*TASK TO CARRY OUT*
The response must consist of the lines below from the one with "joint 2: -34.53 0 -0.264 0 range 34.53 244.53" through the one with "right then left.", exactly as they appear and with both ends kept.

*TASK INPUTS*
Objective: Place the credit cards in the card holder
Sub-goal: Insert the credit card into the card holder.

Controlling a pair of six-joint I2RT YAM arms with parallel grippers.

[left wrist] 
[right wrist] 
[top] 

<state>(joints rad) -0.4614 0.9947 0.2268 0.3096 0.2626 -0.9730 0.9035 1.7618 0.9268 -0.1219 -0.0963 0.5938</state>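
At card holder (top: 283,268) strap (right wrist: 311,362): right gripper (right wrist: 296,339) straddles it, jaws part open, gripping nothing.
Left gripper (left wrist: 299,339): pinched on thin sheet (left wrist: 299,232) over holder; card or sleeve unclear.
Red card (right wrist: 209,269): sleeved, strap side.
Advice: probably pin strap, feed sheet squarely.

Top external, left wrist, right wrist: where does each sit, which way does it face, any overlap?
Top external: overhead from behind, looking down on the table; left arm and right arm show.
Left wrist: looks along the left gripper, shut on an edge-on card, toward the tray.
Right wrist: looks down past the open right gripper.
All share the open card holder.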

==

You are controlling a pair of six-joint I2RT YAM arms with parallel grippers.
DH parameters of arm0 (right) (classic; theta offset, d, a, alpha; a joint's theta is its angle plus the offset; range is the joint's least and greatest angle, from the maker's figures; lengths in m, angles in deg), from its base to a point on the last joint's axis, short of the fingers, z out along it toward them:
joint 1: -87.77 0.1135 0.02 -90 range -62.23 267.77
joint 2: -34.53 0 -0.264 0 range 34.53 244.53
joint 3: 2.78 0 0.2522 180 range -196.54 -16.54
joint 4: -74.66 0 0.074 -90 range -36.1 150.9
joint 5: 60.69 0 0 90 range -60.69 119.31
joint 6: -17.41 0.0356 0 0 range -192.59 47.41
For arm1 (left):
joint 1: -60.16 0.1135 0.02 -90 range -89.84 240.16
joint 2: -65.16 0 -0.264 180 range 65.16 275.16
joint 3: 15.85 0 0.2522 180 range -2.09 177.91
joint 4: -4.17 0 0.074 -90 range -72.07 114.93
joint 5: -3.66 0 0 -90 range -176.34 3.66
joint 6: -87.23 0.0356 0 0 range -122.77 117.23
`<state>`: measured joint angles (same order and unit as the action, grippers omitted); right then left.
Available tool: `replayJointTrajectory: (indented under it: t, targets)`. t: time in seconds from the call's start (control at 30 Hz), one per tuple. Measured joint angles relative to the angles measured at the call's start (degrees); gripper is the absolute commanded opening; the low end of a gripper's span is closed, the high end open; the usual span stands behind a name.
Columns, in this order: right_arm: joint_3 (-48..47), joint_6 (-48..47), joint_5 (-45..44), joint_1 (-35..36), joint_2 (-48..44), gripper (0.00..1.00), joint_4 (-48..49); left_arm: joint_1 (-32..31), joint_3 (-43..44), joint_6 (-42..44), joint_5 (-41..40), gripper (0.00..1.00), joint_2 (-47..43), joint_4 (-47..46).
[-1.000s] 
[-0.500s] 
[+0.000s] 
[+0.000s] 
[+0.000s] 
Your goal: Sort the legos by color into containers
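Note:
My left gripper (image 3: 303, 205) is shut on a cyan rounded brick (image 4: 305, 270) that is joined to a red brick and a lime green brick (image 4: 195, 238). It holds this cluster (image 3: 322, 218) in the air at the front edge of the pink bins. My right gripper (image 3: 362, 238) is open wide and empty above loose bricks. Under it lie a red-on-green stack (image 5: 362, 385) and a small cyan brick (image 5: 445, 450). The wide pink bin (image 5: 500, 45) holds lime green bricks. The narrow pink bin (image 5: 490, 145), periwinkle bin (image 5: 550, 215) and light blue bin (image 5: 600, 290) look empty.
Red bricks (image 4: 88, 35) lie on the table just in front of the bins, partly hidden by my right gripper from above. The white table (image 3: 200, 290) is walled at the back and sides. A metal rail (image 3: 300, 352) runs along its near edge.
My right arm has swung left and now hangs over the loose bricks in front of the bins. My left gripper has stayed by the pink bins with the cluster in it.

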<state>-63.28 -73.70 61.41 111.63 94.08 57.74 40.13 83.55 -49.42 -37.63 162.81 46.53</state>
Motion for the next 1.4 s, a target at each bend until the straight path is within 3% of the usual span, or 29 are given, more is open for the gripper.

*ANSWER TO THE PROBLEM*
joint 2: -34.53 0 -0.264 0 range 34.53 244.53
joint 3: 2.78 0 0.2522 180 range -196.54 -16.54
joint 4: -74.66 0 0.074 -90 range -36.1 150.9
joint 5: 60.69 0 0 90 range -60.69 119.31
joint 6: -17.41 0.0356 0 0 range -192.59 47.41
For arm1 (left):
joint 1: -60.16 0.1135 0.02 -90 range -89.84 240.16
joint 2: -65.16 0 -0.264 180 range 65.16 275.16
joint 3: 15.85 0 0.2522 180 range -2.09 177.91
joint 4: -4.17 0 0.074 -90 range -72.07 114.93
joint 5: -3.66 0 0 -90 range -176.34 3.66
joint 6: -87.23 0.0356 0 0 range -122.77 117.23
`<state>`: measured joint angles (same order and unit as the action, grippers omitted); right then left.

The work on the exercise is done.